Required action - Show me each line of the listing below where the word "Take" appears.

++++++++

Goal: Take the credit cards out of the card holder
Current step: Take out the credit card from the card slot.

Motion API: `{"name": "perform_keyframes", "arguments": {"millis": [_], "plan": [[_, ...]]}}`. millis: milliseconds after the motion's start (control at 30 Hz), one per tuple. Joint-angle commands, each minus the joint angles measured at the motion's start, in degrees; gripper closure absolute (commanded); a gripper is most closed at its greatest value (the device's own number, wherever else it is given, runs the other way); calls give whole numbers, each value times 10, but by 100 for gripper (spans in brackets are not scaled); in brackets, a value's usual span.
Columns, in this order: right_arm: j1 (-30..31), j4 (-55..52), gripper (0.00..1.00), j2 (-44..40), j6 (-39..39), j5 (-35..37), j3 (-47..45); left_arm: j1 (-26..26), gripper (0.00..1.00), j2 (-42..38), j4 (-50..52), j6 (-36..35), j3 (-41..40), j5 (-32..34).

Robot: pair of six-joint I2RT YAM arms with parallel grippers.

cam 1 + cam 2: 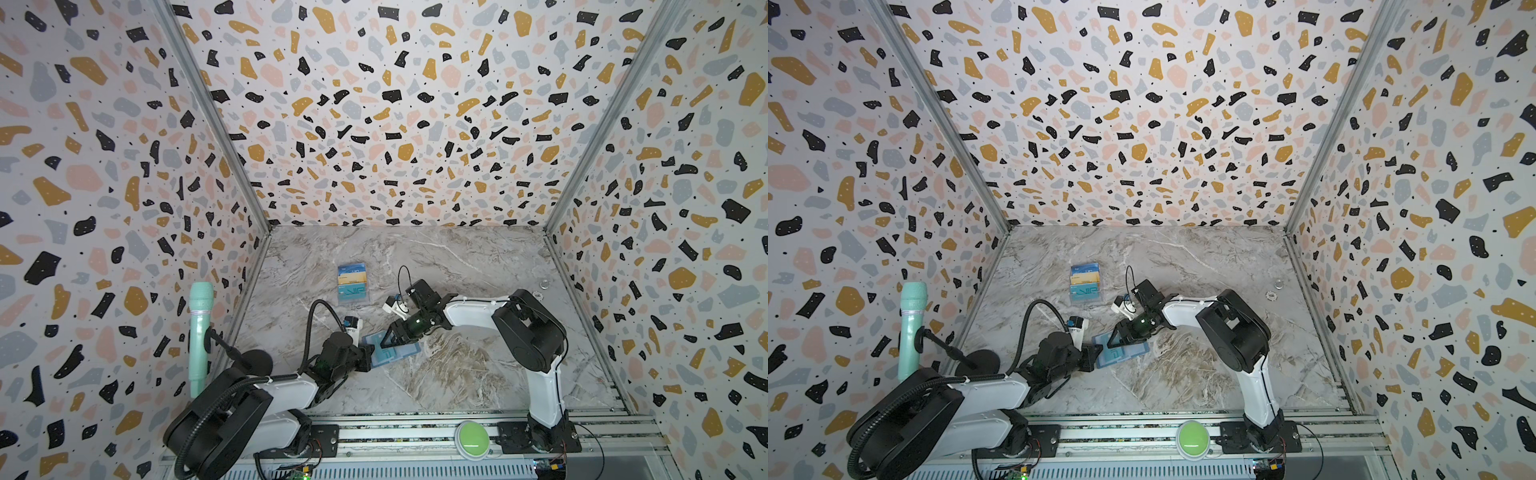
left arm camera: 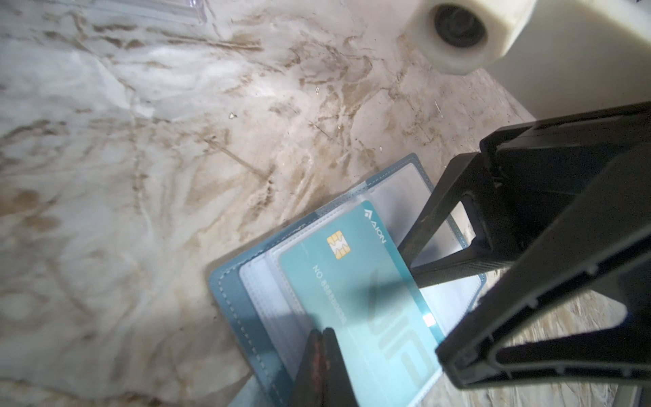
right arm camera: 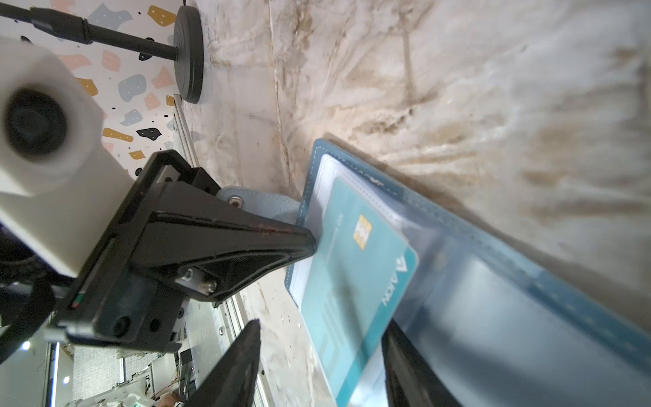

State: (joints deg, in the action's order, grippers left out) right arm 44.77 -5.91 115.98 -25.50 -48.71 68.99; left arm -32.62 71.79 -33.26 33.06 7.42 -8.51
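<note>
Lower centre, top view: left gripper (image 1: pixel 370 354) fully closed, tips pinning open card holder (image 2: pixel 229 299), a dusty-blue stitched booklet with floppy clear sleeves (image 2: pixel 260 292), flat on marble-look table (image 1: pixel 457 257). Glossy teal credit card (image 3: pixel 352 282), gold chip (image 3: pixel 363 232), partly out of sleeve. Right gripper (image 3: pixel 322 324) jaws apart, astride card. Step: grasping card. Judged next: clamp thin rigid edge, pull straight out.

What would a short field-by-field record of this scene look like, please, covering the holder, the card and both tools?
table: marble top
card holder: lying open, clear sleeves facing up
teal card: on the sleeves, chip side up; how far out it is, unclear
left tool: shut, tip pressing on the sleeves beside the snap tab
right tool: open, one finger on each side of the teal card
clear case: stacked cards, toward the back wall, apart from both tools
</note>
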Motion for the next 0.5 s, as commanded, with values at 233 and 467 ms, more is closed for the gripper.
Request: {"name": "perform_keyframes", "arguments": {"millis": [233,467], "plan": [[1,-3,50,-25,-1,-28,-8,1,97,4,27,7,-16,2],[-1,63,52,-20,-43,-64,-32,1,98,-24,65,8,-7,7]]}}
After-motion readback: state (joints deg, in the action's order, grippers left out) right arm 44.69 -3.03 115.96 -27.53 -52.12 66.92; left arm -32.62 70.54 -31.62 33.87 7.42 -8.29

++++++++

Output of the exercise -
Goal: Take the credit cards out of the card holder
Current step: Take out the credit card from the card slot.

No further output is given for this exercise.